Go Back

Instant Pot Chicken Soup

This chicken soup combines quick browning and pressure cooking to create a rich, flavorful broth with tender chicken and vegetables. Main ingredients like bone-in chicken, onions, carrots, and celery develop deep flavors through sautéing and pressure, resulting in a comforting, hearty dish with a clear, inviting broth and perfectly cooked vegetables and chicken.
Prep Time 10 minutes
Cook Time 25 minutes
Total Time 35 minutes
Servings: 4
Course: Main Course
Cuisine: Comfort Food
Calories: 350

Ingredients
  

  • 2 pieces bone-in chicken thighs or breasts preferably skin-on for richness
  • 1 large onion chopped
  • 2 large carrots sliced
  • 2 stalks celery chopped
  • 4 cups chicken broth low-sodium preferred
  • 3 cloves garlic minced
  • to taste salt and pepper for seasoning
  • a handful fresh herbs like parsley or thyme, chopped

Equipment

  • Instant Pot or similar electric pressure cooker
  • Sharp knife
  • Cutting board
  • Wooden spoon or spatula
  • Measuring cups and spoons

Method
 

  1. Set the Instant Pot to sauté mode and let it heat up. Place the chicken pieces skin-side down and sear for about 5-7 minutes until golden brown and crispy on the edges. Flip and sear the other side for an additional 3-4 minutes. Remove the chicken and set aside.
  2. Add chopped onions, sliced carrots, and chopped celery to the pot. Sauté for about 5 minutes, stirring occasionally, until the vegetables are fragrant and slightly softened with edges beginning to caramelize.
  3. Add the minced garlic to the vegetables and cook for another minute, until fragrant and slightly translucent.
  4. Pour in the chicken broth, scraping the bottom of the pot to loosen any browned bits. This adds depth of flavor to the broth.
  5. Return the seared chicken to the pot, nestling it into the vegetables and broth. Lock the lid securely in place.
  6. Set the Instant Pot to high pressure and cook for 15 minutes. Once the cooking cycle completes, allow the pressure to release naturally for 10 minutes, then quick-release remaining pressure.
  7. Carefully open the lid, and check that the chicken is tender and easily shredded. Remove the chicken and shred it into bite-sized pieces, discarding the bones if necessary.
  8. Return the shredded chicken to the pot, stir in chopped fresh herbs, and taste the broth.
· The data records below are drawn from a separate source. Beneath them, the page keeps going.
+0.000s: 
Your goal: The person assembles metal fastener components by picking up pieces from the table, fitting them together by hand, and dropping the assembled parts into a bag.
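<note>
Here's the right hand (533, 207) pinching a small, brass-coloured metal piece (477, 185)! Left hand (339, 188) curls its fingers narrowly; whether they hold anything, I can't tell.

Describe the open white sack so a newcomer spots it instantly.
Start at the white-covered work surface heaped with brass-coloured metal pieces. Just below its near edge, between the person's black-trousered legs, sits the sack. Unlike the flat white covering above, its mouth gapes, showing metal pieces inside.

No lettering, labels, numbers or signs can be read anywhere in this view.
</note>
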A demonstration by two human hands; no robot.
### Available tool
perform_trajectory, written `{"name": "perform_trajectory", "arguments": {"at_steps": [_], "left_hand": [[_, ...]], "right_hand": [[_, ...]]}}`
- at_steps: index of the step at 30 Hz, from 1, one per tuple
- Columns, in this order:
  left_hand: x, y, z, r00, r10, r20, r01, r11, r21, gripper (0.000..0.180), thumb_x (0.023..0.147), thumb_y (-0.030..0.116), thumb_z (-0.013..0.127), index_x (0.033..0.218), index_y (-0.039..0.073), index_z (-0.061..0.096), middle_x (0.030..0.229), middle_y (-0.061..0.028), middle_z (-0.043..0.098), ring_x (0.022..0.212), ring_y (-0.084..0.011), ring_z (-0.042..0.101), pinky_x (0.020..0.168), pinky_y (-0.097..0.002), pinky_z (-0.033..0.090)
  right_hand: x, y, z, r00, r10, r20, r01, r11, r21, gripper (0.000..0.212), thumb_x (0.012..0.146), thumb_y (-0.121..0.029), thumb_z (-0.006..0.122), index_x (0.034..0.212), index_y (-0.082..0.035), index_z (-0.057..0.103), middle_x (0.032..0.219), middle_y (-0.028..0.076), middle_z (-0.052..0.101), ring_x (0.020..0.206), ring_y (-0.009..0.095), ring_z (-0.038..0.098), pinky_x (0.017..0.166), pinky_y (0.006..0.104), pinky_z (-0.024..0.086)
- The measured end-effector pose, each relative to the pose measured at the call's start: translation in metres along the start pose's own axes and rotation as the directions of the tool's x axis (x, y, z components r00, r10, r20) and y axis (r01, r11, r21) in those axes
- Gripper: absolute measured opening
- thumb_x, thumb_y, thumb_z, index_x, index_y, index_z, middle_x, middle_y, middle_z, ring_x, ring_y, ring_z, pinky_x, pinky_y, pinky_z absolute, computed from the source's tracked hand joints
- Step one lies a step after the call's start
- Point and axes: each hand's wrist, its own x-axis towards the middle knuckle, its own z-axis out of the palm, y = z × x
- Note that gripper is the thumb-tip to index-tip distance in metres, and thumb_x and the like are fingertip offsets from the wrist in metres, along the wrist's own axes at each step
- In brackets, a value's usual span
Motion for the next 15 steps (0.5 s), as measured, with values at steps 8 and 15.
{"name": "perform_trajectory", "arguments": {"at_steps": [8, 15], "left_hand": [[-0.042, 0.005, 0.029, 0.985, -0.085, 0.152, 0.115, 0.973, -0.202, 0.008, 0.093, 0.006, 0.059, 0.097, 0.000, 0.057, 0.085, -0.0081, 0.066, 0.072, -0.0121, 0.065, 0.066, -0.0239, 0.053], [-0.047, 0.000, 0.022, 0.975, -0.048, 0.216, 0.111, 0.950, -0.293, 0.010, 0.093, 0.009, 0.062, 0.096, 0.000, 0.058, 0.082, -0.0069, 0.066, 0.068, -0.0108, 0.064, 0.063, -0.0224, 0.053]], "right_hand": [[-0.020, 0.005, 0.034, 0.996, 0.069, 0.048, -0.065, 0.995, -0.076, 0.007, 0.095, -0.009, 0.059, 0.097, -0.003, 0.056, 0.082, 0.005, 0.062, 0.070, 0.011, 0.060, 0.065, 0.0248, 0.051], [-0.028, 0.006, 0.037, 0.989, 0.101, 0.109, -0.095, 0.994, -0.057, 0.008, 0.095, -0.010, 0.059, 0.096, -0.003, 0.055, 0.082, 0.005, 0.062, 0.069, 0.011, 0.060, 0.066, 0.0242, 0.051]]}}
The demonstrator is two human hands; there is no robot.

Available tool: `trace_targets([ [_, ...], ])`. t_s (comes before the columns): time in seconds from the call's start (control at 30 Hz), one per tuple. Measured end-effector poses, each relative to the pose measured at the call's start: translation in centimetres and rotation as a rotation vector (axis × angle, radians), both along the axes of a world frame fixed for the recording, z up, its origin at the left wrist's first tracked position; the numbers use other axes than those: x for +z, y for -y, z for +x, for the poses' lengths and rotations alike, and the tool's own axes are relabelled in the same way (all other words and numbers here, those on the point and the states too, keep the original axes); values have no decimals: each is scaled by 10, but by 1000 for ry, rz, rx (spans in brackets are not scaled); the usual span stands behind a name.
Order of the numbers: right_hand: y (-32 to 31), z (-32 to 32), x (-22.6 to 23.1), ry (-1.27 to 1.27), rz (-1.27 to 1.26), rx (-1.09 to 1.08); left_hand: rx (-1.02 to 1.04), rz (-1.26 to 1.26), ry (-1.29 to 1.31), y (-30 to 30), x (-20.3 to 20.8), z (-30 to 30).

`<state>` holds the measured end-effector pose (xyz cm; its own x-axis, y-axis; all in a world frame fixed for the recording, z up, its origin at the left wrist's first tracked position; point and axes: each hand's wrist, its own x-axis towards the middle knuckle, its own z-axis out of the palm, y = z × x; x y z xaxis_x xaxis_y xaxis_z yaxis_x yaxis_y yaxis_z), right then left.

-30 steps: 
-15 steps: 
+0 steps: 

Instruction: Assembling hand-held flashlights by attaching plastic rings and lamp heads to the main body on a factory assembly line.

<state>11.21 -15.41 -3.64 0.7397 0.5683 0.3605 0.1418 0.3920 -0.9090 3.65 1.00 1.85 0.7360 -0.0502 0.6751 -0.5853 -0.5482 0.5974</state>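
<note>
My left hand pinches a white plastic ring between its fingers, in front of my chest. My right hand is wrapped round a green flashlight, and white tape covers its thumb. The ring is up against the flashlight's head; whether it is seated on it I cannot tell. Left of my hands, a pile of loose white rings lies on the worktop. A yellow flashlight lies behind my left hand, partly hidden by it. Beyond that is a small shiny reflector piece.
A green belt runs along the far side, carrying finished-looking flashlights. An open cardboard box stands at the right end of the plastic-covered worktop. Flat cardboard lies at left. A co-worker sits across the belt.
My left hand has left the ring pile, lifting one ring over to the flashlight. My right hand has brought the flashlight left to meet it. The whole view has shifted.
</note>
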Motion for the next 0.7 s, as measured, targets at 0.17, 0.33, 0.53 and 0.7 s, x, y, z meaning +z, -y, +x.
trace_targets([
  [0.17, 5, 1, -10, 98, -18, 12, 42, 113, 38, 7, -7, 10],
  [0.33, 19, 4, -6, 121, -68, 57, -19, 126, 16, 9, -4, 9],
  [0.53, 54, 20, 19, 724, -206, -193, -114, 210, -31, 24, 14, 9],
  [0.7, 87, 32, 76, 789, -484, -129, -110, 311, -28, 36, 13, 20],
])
Adjust seasoning with salt and pepper as needed.
  9. Let the soup sit for a few minutes to meld flavors and warm through before serving. Ladle into bowls and enjoy a comforting, hearty bowl of chicken soup.

Notes

For extra richness, add a splash of olive oil or a squeeze of lemon before serving. Feel free to add noodles, rice, or greens for variation.